## Task requirements
Each time a line of the listing holds "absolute", copy that line.
______________________________
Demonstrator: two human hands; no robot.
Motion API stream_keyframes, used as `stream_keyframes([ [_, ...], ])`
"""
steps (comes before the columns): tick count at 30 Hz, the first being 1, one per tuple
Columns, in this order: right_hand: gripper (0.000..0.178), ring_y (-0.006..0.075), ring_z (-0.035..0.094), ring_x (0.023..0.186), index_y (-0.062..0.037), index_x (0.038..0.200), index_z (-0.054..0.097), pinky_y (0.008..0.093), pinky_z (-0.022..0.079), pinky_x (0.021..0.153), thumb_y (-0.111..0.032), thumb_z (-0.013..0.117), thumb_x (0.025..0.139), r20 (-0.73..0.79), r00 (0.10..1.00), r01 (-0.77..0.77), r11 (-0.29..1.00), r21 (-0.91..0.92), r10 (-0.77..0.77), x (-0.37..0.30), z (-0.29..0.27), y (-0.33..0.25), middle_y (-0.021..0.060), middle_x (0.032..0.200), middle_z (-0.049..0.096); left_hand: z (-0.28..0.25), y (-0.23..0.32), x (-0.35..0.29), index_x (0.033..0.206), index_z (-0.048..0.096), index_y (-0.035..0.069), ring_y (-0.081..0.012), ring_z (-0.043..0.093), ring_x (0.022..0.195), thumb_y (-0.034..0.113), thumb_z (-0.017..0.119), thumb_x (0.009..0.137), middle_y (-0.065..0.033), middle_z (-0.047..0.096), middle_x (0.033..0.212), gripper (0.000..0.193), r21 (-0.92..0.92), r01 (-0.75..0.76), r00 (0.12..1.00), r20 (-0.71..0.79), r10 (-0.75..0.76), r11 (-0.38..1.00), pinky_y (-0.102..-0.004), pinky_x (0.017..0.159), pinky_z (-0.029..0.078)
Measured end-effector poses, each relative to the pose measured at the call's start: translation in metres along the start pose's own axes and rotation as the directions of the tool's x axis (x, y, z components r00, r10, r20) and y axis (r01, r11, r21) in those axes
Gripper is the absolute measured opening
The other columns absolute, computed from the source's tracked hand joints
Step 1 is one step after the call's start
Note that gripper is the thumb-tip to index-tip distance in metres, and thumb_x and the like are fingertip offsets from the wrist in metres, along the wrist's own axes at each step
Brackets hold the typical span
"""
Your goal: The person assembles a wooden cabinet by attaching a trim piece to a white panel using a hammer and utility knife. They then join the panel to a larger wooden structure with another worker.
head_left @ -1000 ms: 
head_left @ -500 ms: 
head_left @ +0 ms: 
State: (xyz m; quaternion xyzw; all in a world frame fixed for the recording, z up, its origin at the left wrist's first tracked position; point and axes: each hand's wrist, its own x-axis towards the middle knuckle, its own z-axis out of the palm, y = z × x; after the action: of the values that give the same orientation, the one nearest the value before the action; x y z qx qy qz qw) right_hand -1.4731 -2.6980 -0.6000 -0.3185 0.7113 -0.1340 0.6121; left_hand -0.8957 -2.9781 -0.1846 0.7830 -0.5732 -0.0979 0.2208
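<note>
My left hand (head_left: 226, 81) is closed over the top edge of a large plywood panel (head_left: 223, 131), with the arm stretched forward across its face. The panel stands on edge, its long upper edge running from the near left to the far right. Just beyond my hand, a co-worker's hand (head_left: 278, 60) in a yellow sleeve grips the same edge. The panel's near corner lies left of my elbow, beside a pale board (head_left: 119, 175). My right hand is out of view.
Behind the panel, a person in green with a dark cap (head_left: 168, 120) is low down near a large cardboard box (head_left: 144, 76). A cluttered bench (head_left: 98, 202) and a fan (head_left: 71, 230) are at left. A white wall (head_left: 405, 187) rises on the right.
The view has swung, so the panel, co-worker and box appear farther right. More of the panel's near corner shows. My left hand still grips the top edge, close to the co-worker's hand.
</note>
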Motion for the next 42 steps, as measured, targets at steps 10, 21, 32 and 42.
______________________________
## Answer box
Gripper is the absolute measured opening
The other columns absolute, computed from the source's tracked hand joints

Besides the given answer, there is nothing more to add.